Indeed, the scratch card solution has proved so popular that it has now spread to cross-border transfers. We've been looking at this market in recent assignments for clients in both the financial services and telecommunications sector, trying to assess the market size and find ways for new technology to address that market. We've already found evidence that technology is entering the remittance field: in London, to pick just one case study, Nigerian ex-patriates are able to buy scratch cards for their home network operator in a number of small convenience stores, and are using this mechanism to remit money back home. Simple, but effective.
A number of mobile operators in Africa have developed electronic versions of this mechanism by allowing the direct transfer airtime from one person to another, thus hugely improving the liquidity of this 'currency' [6]. In places where the grey economy flourishes, 'filling in' for missing services, there is no shortage of people willing to buy that airtime, so it can be easily converted back to cash (at a price, of course). There are initiatives in countries such as Kenya and South Africa working to capitalise on this gap in the market by providing payment services matched to the needs of the poor and unbanked. We have developed a secure SIM toolkit-based service to implement P2P (phone to phone!) transfers for one of them, and it works well, so it is not surprising that many African operators are looking at future posibilities in this area [7].
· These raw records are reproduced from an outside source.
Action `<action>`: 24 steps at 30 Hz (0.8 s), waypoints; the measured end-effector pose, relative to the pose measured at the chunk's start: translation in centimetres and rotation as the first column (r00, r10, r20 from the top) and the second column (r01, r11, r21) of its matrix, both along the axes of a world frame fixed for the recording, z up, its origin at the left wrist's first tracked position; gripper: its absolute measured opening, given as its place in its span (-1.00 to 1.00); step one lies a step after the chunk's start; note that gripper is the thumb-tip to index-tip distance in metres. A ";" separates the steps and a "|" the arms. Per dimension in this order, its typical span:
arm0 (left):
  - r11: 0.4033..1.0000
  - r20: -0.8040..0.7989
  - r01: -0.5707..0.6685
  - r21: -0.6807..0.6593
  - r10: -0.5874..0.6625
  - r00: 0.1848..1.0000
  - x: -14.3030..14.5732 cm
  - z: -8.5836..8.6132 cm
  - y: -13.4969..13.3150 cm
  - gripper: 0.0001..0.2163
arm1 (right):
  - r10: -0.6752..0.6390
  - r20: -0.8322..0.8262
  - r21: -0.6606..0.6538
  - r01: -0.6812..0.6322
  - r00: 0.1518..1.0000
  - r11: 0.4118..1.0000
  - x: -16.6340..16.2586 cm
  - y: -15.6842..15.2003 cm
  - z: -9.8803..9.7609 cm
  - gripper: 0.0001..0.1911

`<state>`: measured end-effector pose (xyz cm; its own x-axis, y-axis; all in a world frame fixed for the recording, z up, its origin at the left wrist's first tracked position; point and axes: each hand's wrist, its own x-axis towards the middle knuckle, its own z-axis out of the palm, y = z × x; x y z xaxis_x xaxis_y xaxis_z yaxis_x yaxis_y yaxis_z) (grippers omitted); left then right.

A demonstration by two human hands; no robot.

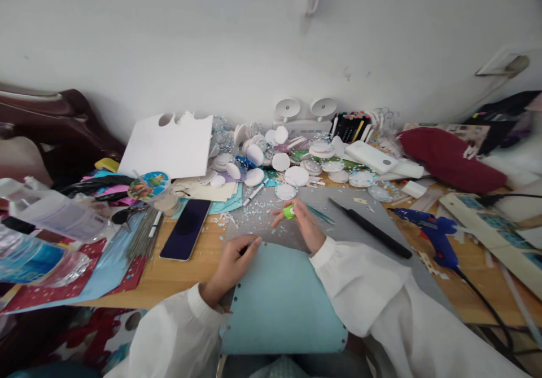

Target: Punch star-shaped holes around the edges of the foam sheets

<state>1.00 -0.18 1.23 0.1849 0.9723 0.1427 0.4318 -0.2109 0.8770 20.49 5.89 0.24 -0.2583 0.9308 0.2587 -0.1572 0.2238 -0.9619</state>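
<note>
A light blue sheet lies in front of me, with small dark flower-like cut-outs along its left edge and at its lower right corner. My left hand is closed at the sheet's upper left corner, thumb against the fingers; a small dark spot shows between them. Just beyond the sheet's top edge, my right hand grips a small bright green-and-white craft punch, its fingers partly covering it. Tiny pale blue and white paper bits lie around both hands on the grey cutting mat.
White paper discs are heaped at the back. Right of my hands lie black tweezers, a blue glue gun and a power strip. A phone, wire stems and bottles are on the left.
</note>
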 end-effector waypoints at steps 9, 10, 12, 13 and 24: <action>1.000 -0.085 0.025 -0.011 -0.026 0.996 -0.2 0.2 0.1 -0.64 | 0.052 -0.015 -0.053 -0.053 0.999 0.997 -0.4 -0.5 0.4 -0.65; 0.998 -0.099 0.051 -0.024 -0.053 0.994 -0.3 0.5 0.3 -0.66 | 0.063 -0.015 -0.061 -0.063 0.998 0.996 -0.4 -0.6 0.4 -0.65; 0.990 -0.122 0.126 -0.058 -0.132 0.984 -0.6 1.4 0.8 -0.73 | 0.086 -0.013 -0.073 -0.087 0.996 0.993 -0.5 -0.8 0.5 -0.65; 0.983 -0.130 0.166 -0.076 -0.175 0.976 -0.7 1.9 1.3 -0.76 | 0.096 -0.011 -0.076 -0.096 0.995 0.992 -0.4 -0.9 0.7 -0.65; 0.951 0.003 0.290 -0.104 -0.291 0.957 -0.4 1.7 5.0 -0.81 | 0.034 0.079 -0.042 -0.030 0.996 0.999 0.2 -1.3 1.5 -0.67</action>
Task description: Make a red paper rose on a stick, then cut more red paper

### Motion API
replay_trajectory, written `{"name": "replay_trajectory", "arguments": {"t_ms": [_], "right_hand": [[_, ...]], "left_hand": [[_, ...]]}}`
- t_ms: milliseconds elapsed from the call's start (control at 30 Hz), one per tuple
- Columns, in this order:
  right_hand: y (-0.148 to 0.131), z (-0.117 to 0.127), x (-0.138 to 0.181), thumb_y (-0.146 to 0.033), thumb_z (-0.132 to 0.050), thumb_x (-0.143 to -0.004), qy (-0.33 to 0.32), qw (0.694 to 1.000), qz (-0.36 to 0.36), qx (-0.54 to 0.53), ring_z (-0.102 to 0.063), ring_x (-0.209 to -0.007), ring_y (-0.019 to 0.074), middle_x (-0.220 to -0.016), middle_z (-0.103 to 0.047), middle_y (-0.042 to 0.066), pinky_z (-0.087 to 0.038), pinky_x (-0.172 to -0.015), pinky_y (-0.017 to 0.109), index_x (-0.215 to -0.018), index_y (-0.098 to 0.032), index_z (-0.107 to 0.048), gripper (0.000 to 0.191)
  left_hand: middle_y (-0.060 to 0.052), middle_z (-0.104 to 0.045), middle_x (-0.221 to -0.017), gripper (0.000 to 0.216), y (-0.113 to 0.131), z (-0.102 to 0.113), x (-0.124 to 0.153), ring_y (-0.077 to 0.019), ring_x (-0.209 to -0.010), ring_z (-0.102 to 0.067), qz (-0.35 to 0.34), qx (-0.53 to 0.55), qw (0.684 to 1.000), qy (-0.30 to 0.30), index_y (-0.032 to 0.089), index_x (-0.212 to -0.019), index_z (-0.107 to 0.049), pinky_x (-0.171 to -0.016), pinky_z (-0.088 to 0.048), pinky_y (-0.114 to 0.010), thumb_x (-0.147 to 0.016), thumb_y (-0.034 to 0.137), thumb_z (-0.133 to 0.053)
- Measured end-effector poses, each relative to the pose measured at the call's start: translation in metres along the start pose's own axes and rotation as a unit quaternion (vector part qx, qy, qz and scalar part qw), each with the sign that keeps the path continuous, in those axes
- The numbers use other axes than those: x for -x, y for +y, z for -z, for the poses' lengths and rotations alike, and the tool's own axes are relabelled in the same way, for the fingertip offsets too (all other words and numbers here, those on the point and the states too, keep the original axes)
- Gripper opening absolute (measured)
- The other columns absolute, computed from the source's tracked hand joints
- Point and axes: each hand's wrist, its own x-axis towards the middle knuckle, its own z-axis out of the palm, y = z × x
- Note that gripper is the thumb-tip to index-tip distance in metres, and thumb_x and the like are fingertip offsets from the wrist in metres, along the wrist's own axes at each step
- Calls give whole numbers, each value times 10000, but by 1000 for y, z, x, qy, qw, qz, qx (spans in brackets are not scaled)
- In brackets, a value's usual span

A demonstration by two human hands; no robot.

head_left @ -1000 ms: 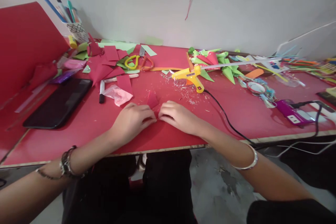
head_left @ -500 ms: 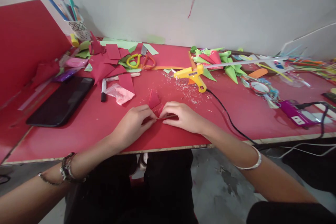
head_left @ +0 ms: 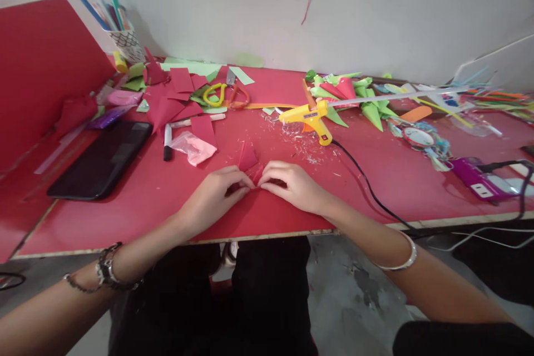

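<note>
Low over the front of the red tabletop, my left hand (head_left: 221, 192) and my right hand (head_left: 290, 184) meet fingertip to fingertip. Both pinch a small piece of red paper (head_left: 257, 177), which my fingers mostly cover. Just beyond my fingertips lies another folded scrap of red paper (head_left: 249, 156). A yellow glue gun (head_left: 308, 118), with a long clear glue stick in its back, rests past my right hand. Its black cord runs toward the front right edge. White shavings are scattered around its nozzle.
A black phone (head_left: 102, 161) lies at left, near a marker (head_left: 167, 142) and a pink plastic wrapper (head_left: 194, 149). Behind are red paper pieces (head_left: 167, 105), yellow-and-red-handled scissors (head_left: 214, 94) and a pen cup (head_left: 126, 44). Green paper cones (head_left: 371, 114) and a purple power strip (head_left: 471, 178) are at right.
The view has shifted slightly. My right fingers have drawn closer together at the paper's edge, near my left fingertips. The glue gun and the other items stay where they were.
</note>
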Motion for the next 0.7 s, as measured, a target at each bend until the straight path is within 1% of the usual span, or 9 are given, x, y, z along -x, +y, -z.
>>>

We think that what's going on in Africa may have wider implications for how people and governments view money and payments. One of the definitions of a currency, for example, is that it can be used to pay debts to the government. In some parts of Africa, mobile phone scratch cards have become a perfectly acceptable means of exchange for paying officials. That makes scratch cards or, more particularly, the prepaid airtime that they are a proxy for, an interesting new form of currency -- and, in many cases, a fungible currency, since it can readily be converted back into conventional cash.
Not only, according to The Economist [8], can you use prepaid airtime to pay officials but you can use it to pay them remotely. They give the example of an office worker whose daughter had been detained in immigration. She bought a scratch card and sent the voucher number to the relevant immigration official, saving the trouble of having to collect up the cash and go to the airport and thereby saving time and money.
This anecdote supports a long held suspicion that connectivity could become a kind of currency as we move forward into an online world: as the IT Director of the UK's biggest card issuer (Barclaycard) said back in 2002, mobile phone minutes are just another currency [9]. We're probably already at a point where fining errant teenagers those mobile phone minutes instead of fiat currency would be a more effective sanction and as connectivity becomes ever more critical it's only a matter of time before that idea appears in a government Green Paper!